In general I would like to keep my old tank (Kangertech AeroTank mini) but I would like some advice on whether this is the right way to go. Should I buy the 50w and continue to use the aerotank or would a lower power device suit it eg a 30w iStick. Sadly if I buy a battery I would not have much left for a decent tank. Any input would be greatly appreciated.

Thanks


----------



## Renesh (19/6/15)

Howzit @Avikaar Sonlall 
Firstly, congrats on reaching the milestone.
My advice, istick50w with Subtank Mini.
Or, the Kangertech Subbox....thats if you want to stay 'non temp sensing'.
If you want to go temp sensing, then there are some great devices on the market as well.

Either of these awesome pairs will serve you well i think.

Reactions: Like 3 | Agree 1


----------



## Benjamin Cripps (19/6/15)

Hi @Avikaar Sonlall . I suggest you check out the new kangertech subox combo.
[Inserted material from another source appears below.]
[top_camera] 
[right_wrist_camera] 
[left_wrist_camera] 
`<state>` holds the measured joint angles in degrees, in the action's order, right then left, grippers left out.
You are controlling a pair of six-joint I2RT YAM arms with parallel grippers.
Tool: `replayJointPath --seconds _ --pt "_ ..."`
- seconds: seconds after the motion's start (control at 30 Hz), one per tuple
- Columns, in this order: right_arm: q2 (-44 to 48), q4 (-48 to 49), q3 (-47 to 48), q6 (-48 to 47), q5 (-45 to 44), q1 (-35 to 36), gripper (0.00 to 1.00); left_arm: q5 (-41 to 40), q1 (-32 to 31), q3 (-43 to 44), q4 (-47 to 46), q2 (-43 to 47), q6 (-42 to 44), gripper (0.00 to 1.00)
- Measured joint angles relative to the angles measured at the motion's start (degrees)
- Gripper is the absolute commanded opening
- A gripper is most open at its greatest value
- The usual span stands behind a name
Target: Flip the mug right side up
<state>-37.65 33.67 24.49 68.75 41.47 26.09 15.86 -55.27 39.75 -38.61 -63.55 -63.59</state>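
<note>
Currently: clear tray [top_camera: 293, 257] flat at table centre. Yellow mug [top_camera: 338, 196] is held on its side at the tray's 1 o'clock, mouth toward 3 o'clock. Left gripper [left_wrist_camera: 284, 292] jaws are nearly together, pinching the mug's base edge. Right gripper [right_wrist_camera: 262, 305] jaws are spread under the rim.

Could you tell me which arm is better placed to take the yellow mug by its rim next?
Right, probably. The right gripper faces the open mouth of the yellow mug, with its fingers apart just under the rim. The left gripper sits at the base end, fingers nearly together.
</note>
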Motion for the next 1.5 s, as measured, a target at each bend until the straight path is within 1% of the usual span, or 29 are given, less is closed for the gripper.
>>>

It comes with a 50w mod and a subtank mini for roughly R950. This really is a great way to upgrade. The product quality with kangertech is top notch, and the price is really good. The subtank mini comes with standard coils and an rba base (which comes in handy if you intend to rebuild your own coils in the future).

You could also consider the Evic VT. It also comes as a combo, and you get the ability to venture into temperature sensing. This combo is slightly more than the subox, but well worth it.

Most of the vendors in SA already have, or will be stocking these devices. Hope you find what you are looking for bud!

Reactions: Like 1 | Agree 4


----------



## Cave Johnson (19/6/15)

As an owner of a Subox Kit, I can vouch for the device. Don't have it long but the build feels great, size is brilliant, vape is good for mouth to lung or lung hits, and looks amazing. Bear in mind you will need a battery so add around R160 to that.

Reactions: Like 2 | Agree 1


----------



## shabbar (19/6/15)

i would say save up and get an evic vt kit - 5000mah battery , 60w and temp sensing + an ego mega atomiser with titanium and nickel coils. great value for money and latest tech

Reactions: Like 2 | Agree 1


----------



## Andre (19/6/15)

To my mind the iStick 50W will be wasted on an Aerotank Mini. Way too much power. You do, however, get 4400 mAh of battery life. The iStick 30W would be a better fit, but then only 2200 mAh.

Bear in mind that with the Aerotank Mini you will need to use the adapter to fit it on the iSticks. Usually included, but not if you get the Express option.

Personally I think the Mini Aspire Nautilus is a good fit and great vape with the iStick 30W, but the BVC coils can be expensive and last about 10 days.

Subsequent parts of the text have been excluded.